ABOUT THIS EXERCISE
Across all the records, filter for lines with the word "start" and copy them.

[SOURCE RECORDS]

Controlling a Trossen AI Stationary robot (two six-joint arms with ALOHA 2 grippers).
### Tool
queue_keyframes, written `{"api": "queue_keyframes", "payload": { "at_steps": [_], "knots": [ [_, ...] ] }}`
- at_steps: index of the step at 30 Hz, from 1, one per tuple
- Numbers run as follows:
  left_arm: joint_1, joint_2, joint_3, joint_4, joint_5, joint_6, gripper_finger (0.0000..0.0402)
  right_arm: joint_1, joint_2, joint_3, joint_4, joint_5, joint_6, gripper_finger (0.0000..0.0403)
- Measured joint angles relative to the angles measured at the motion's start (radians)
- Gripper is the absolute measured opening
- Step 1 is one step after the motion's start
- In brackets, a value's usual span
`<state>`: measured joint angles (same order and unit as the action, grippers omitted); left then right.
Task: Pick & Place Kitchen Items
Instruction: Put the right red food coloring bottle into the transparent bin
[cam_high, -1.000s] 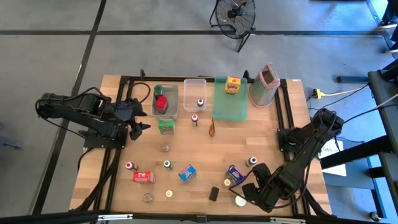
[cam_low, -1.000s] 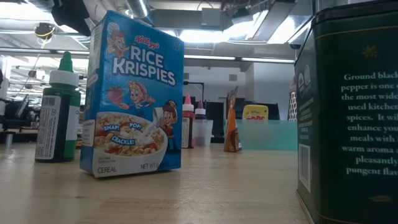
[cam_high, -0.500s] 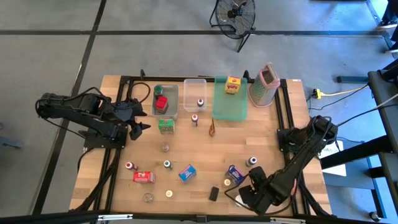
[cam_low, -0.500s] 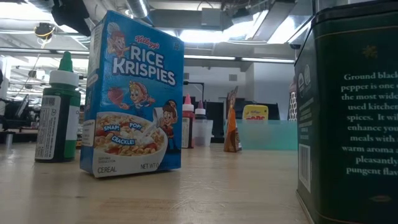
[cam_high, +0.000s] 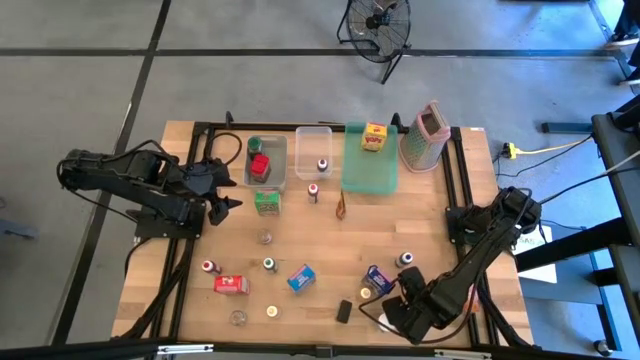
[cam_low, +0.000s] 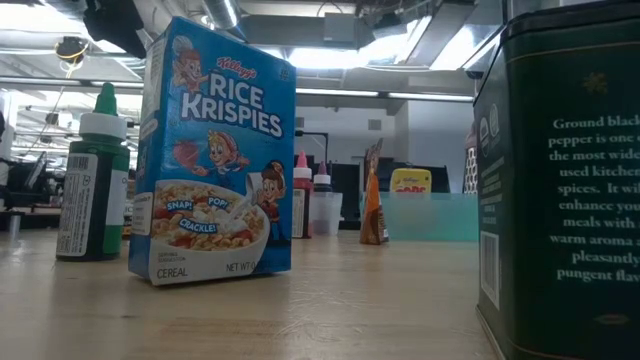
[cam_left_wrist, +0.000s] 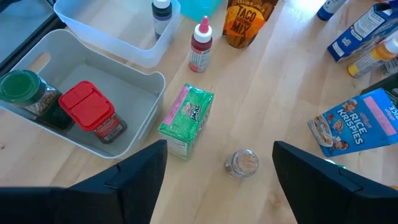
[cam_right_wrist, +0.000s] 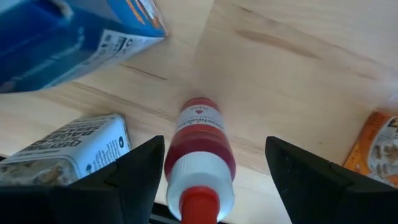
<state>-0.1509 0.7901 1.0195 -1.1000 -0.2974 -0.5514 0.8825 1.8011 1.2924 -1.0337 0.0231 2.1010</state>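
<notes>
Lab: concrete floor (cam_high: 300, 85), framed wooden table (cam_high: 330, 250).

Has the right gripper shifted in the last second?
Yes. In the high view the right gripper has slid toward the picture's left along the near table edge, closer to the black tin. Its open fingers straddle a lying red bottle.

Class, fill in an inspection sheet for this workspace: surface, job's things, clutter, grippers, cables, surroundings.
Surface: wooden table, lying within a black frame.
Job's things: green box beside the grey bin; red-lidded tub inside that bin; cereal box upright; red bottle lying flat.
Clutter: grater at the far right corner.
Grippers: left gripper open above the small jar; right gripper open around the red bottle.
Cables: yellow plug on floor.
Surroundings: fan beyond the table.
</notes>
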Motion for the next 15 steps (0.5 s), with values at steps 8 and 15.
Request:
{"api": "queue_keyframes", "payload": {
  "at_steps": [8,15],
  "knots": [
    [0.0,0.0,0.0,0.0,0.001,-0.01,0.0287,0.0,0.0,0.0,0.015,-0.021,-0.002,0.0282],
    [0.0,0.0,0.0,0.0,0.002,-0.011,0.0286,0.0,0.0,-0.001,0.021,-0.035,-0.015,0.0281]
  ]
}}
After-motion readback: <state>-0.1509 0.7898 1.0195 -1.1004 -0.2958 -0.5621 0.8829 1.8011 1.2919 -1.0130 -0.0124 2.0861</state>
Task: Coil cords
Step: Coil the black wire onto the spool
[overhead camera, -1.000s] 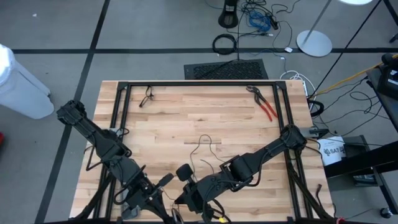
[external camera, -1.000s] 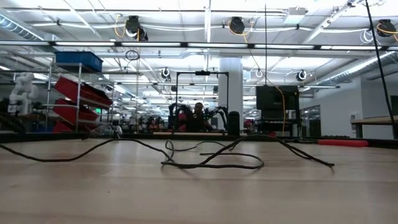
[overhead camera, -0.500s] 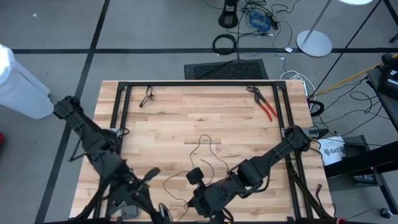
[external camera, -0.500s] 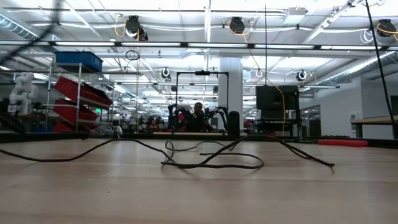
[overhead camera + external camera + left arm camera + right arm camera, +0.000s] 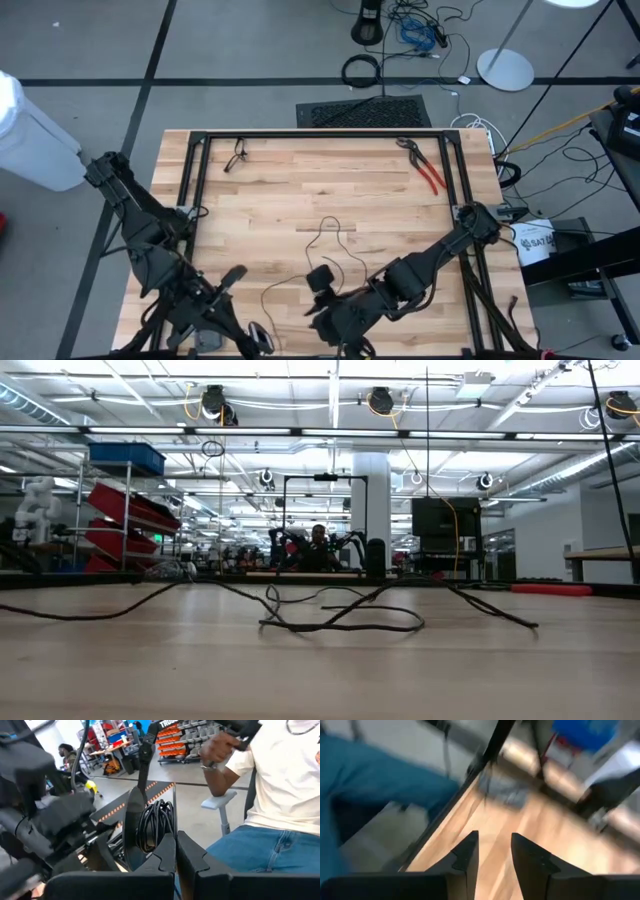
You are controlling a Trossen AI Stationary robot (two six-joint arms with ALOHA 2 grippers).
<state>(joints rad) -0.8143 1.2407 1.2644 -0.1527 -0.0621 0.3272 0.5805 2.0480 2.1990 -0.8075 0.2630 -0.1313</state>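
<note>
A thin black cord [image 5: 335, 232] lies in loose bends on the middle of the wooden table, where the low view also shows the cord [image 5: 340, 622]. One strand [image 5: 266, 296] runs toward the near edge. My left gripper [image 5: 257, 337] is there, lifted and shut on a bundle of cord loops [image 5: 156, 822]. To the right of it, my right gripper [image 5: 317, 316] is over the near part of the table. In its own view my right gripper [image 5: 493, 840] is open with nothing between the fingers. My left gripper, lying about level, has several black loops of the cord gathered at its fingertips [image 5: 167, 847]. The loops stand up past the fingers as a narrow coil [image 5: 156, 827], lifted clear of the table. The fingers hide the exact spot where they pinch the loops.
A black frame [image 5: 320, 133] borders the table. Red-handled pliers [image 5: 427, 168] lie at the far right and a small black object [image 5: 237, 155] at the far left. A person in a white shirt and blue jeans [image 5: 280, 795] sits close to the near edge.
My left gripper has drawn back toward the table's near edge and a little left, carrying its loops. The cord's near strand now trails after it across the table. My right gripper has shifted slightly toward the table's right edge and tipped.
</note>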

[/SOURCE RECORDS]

RESULT
- Measured joint angles relative to the angles measured at the motion's start (radians)
- Step 1 is one step after the motion's start

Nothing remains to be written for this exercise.